> [ACTIVITY]
Every line from the first in the listing below to the line containing "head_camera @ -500" is to be repeated exactly, and no line past it.

> [SUPPLIED MATERIAL]
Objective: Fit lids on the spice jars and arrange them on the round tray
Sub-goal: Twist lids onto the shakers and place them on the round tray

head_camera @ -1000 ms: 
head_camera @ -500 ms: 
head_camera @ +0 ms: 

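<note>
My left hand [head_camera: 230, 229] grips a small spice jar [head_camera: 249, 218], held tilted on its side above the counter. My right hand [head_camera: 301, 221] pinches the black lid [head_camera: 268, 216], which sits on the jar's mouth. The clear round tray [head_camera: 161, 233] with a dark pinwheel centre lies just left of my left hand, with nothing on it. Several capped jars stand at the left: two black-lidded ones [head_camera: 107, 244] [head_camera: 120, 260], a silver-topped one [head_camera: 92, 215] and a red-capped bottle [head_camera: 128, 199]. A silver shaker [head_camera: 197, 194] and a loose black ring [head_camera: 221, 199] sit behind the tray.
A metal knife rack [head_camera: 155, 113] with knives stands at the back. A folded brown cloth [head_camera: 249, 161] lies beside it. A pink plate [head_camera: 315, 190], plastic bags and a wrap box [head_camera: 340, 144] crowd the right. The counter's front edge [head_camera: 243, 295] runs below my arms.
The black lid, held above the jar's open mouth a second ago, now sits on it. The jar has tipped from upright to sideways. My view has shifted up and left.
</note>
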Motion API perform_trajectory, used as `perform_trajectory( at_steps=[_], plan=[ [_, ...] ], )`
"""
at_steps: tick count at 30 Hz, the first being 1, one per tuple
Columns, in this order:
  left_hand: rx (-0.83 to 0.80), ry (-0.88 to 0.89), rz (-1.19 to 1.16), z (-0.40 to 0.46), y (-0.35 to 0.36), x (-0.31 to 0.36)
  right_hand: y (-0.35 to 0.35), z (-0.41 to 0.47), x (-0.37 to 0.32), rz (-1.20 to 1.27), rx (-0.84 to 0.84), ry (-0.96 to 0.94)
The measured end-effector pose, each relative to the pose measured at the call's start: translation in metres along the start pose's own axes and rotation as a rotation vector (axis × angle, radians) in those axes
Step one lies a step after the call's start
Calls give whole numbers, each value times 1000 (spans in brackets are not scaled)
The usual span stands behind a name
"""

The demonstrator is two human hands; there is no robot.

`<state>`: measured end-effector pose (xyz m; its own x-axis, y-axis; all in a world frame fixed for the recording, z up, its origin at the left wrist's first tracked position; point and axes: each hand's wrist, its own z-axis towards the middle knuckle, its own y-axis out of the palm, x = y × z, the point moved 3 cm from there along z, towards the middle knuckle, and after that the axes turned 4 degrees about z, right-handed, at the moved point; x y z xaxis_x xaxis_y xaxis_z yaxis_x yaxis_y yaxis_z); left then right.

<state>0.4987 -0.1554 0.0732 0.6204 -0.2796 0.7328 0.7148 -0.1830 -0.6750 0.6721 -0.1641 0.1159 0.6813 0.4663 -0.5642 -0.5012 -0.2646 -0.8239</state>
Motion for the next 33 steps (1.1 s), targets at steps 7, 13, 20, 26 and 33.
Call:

> [RESULT FOR THIS TASK]
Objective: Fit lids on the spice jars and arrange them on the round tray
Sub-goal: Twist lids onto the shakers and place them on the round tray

head_camera @ -1000 ms: 
head_camera @ -500 ms: 

This output is complete.